Week 4: Raiders vs Ravens Offensive Analysis: When it Matters Most

Another one point victory for the Raiders and I’m not sure how many of these nail-biters I can take. The Raiders are going to have to pay for my heart medication. Don’t get me wrong though, the wins are worth it. Offensively, the Raiders did not have a great outing, but they rose up to the occasion when they needed to against a very strong and well-coached Ravens defense.


Once again, the protection has been amazing. Carr was only pressured seven out of 35 pass attempts and four of those pressures were slight.
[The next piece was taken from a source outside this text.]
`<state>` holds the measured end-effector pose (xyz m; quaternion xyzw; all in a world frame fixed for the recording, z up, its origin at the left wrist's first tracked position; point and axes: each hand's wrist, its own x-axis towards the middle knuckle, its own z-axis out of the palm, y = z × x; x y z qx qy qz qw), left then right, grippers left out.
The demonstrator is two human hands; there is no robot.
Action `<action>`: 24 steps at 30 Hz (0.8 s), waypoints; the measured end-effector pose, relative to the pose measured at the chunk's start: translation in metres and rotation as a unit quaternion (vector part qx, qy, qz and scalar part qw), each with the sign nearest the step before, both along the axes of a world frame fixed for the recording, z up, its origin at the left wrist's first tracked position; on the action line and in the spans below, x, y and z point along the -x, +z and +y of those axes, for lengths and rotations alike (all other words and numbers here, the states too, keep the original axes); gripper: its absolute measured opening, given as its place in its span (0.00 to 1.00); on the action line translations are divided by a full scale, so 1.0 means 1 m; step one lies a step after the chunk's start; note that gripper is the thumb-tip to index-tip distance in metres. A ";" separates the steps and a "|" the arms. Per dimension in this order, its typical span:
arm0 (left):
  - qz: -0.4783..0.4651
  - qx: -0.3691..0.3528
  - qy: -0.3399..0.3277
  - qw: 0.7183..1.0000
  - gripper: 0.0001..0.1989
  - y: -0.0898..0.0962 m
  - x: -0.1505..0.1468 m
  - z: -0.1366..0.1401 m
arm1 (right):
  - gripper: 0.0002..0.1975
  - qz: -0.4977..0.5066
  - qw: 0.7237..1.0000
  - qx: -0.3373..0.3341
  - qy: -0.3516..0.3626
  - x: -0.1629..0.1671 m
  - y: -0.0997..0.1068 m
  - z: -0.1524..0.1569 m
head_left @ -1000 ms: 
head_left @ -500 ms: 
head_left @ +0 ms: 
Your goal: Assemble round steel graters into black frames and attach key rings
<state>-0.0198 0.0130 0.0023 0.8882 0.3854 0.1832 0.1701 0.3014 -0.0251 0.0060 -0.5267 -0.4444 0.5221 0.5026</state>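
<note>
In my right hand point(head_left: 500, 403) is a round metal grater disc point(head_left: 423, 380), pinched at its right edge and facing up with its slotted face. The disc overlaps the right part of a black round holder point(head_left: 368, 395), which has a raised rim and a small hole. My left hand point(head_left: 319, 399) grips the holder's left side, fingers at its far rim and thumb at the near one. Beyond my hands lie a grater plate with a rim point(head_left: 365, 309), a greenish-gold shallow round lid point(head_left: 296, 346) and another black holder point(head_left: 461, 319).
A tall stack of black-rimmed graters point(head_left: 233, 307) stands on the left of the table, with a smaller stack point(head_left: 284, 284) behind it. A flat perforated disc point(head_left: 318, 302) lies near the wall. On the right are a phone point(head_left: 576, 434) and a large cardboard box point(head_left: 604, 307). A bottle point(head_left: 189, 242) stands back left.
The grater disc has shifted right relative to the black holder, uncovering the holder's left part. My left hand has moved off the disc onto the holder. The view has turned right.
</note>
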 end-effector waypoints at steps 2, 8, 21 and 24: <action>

Vandal Alexander filling in at RT did not have a great game committing three penalties, but he was servicable and looks like he might be able to play the position with more grooming.

The Ravens attempt to bring pressure by bringing six and the Raiders are able to match with six-man half slide right protection, meaning everyone but the left tackle will slide to the gap on their right while the left tackle blocks the end and the running gap fills in the B-gap. Jalen Richard has done well in pass protection and does a really nice job of meeting the linebacker and stopping him in his tracks.

Run Game

Aside from one 28 yard run from Deandre Washington, the running game was mostly non-existent. The Ravens have one of the best defensive tackle tandems in the league in Timmy Jernigan and Brandon Williams. The Raiders offensive line was so concerned with double teaming them that they left pro bowl linebacker CJ Mosley unblocked for most of the game and he flew around and made plays.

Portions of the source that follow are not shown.